Red beans- puddings or potong?

Chocolate coated coffee beans- I don't know why I bought them for, what do I do with them??? Decoration on desserts? Gotta use them fast, a lot! 

Chestnut purée and spread- Because they were on sales when I made Mont Blanc, so I bought like 3 cans of purée and to encourage myself to use them, I bought a can of spread. What was I thinking ?😓

Mooncakes ingredients- I bought them in July with the grand plan to try 5 nuts mooncakes, then I got distracted and did piggies, then I bought another 2 pastes on top of the 5 nuts.😭 why.....

Durian pulp- you know Phoon huat has 15% storewide and I saw 猫山王 pure pulp and the rest is history. 😪 

So the good thing is, I have all the the ingredients I need to make a lot of things! The challenge now is to stop buying and start baking! 

And so, August bakes...
1. Durian puffs
2. Mini piggies mooncakes
3. 5 nuts mooncakes
4. Red bean potong 
5. Chestnut cream cake maybe 

Note to self- Stop the retail therapy! Start the baking therapy! 

Sunday, July 31, 2016

Matcha and Azuki Mousse Cake

The grand plan was to combine a few recipes to bake a birthday cake to my most trusted friend at work and another to a most helpful friend who, sadly, will be leaving for greener pastures.

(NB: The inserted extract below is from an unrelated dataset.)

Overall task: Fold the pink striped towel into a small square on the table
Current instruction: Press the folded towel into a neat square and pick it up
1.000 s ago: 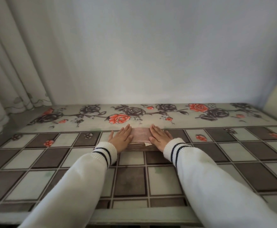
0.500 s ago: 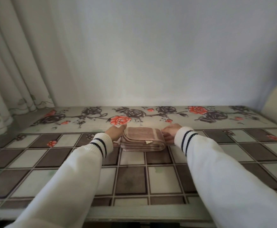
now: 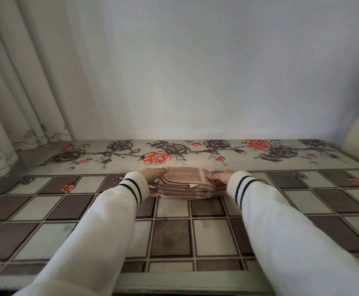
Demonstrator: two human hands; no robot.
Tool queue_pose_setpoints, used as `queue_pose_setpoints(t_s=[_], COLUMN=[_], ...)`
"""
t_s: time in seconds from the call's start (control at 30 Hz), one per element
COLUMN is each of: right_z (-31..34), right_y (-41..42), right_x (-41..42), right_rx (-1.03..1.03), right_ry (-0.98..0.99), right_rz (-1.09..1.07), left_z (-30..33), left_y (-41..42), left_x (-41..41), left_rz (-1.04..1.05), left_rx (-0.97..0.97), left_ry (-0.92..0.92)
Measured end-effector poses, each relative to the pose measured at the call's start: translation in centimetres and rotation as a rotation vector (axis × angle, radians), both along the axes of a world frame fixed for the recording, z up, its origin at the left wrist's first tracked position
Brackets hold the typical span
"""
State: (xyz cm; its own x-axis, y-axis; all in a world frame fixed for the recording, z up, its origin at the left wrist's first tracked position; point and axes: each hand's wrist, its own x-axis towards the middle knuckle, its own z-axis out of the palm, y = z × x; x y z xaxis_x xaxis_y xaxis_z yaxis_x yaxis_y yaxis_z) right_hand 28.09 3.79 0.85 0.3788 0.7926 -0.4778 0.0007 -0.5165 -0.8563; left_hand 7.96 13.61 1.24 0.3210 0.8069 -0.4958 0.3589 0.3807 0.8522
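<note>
Towel on table; hands flanking it.

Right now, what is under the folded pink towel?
The folded pink towel lies on the checked tablecloth, held at its ends by the left hand and right hand. Whatever lies directly beneath is covered.

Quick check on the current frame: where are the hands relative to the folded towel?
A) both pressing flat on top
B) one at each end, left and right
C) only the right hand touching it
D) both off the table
B: the left hand cups the left end of the folded pink striped towel and the right hand cups its right end, with the bundle on the table.
</note>
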Motion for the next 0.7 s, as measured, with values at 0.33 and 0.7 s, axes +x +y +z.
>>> queue_pose_setpoints(t_s=[0.33,0.7], right_z=[0.6,0.2], right_y=[-0.2,0.1], right_x=[0.1,-0.9], right_rx=[-0.005,0.052], right_ry=[0.079,0.213], right_rz=[0.008,-0.028], left_z=[0.5,-0.2], left_y=[0.7,0.7], left_x=[-0.1,0.5], left_rz=[0.040,-0.019], left_rx=[-0.131,-0.016], left_ry=[-0.113,-0.013])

I researched for a matcha sponge and decided on a light matcha chiffon. Then I searched for a matcha mousse recipe and adapted the recipe to make the Azuki mousse. The concern was whether the gelatine is enough to hold the mousse together and tada! I think it worked. ;)

However, my horrible piping skills very nearly ruined the cake when I tried to write some words on them. All in all I think they turned out pretty good. :)

Happy bdae, my dear friend and thank you, my other dear friend.